The whole of the data is to be duplicated precisely.

──────── DATA EXTRACT ────────

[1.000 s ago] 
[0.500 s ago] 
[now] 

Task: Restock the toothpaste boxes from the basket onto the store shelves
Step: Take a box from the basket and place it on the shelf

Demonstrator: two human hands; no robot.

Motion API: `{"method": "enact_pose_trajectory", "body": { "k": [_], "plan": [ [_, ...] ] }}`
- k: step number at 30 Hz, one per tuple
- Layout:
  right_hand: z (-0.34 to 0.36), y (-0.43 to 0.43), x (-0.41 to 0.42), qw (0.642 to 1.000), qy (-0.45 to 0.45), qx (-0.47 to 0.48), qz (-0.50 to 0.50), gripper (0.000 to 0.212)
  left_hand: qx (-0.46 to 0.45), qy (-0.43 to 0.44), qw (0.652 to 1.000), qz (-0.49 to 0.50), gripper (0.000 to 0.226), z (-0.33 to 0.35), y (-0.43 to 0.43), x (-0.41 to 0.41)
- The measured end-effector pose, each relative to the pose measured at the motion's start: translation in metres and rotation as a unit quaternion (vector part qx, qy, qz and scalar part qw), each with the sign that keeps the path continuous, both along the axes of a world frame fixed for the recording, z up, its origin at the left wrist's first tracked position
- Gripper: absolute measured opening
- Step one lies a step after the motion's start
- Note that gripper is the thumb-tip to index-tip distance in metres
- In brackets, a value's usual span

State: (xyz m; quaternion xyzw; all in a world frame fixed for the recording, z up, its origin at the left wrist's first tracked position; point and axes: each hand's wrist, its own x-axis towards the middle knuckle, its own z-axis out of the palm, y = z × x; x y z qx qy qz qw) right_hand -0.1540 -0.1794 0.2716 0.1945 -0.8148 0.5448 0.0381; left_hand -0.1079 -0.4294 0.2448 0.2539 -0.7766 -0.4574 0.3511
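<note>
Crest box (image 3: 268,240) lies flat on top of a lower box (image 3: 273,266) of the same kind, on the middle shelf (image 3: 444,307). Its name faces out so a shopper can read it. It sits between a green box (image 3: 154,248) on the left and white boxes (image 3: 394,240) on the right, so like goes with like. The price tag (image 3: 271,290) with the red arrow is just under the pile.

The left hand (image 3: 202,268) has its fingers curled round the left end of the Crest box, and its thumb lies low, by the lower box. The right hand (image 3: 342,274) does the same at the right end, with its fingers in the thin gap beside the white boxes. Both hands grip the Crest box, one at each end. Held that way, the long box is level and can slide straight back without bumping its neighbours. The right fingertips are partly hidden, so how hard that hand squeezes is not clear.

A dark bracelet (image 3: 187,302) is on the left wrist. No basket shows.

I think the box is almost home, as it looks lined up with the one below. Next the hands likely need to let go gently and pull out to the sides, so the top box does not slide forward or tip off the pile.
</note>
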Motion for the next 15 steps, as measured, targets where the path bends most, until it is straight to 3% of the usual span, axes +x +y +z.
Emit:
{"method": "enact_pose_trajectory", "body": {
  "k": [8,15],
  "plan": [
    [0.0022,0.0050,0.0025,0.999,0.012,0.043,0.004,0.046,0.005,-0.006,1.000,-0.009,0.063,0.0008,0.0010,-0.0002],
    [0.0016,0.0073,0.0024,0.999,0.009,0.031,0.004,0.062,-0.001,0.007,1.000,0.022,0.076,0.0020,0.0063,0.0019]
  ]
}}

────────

* **TASK OUTPUT**:
[1.000 s ago] 
[0.500 s ago] 
[now] 

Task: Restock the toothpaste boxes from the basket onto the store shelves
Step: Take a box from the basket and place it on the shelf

Demonstrator: two human hands; no robot.

Motion API: `{"method": "enact_pose_trajectory", "body": { "k": [_], "plan": [ [_, ...] ] }}`
- k: step number at 30 Hz, one per tuple
- Layout:
  right_hand: z (-0.34 to 0.36), y (-0.43 to 0.43), x (-0.41 to 0.42), qw (0.642 to 1.000), qy (-0.45 to 0.45), qx (-0.47 to 0.48), qz (-0.50 to 0.50), gripper (0.000 to 0.212)
  left_hand: qx (-0.46 to 0.45), qy (-0.43 to 0.44), qw (0.652 to 1.000), qz (-0.49 to 0.50), gripper (0.000 to 0.226), z (-0.33 to 0.35), y (-0.43 to 0.43), x (-0.41 to 0.41)
- The measured end-effector pose, each relative to the pose measured at the motion's start: translation in metres and rotation as a unit quaternion (vector part qx, qy, qz and scalar part qw), each with the sign that keeps the path continuous, both along the axes of a world frame fixed for the recording, z up, its origin at the left wrist's first tracked position
- Gripper: absolute measured opening
- Step one lies a step after the motion's start
- Note that gripper is the thumb-tip to index-tip distance in metres
- In brackets, a value's usual span

State: (xyz m; quaternion xyzw; all in a world frame fixed for the recording, z up, its origin at the left wrist's first tracked position; point and axes: each hand's wrist, its own x-axis towards the middle knuckle, its own z-axis out of the palm, y = z × x; x y z qx qy qz qw) right_hand -0.1540 -0.1794 0.2716 0.1945 -0.8148 0.5448 0.0381; left_hand -0.1079 -0.4294 0.2448 0.2539 -0.7766 -0.4574 0.3511
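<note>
Crest box (image 3: 268,240) lies flat on top of a lower box (image 3: 273,266) of the same kind, on the middle shelf (image 3: 444,307). Its name faces out so a shopper can read it. It sits between a green box (image 3: 154,248) on the left and white boxes (image 3: 394,240) on the right, so like goes with like. The price tag (image 3: 271,290) with the red arrow is just under the pile.

The left hand (image 3: 202,268) has its fingers curled round the left end of the Crest box, and its thumb lies low, by the lower box. The right hand (image 3: 342,274) does the same at the right end, with its fingers in the thin gap beside the white boxes. Both hands grip the Crest box, one at each end. Held that way, the long box is level and can slide straight back without bumping its neighbours. The right fingertips are partly hidden, so how hard that hand squeezes is not clear.

A dark bracelet (image 3: 187,302) is on the left wrist. No basket shows.

I think the box is almost home, as it looks lined up with the one below. Next the hands likely need to let go gently and pull out to the sides, so the top box does not slide forward or tip off the pile.
</note>
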Motion for the next 15 steps, as measured, targets where the path bends most, until it is straight to 3% of the usual span, axes +x +y +z.
Emit:
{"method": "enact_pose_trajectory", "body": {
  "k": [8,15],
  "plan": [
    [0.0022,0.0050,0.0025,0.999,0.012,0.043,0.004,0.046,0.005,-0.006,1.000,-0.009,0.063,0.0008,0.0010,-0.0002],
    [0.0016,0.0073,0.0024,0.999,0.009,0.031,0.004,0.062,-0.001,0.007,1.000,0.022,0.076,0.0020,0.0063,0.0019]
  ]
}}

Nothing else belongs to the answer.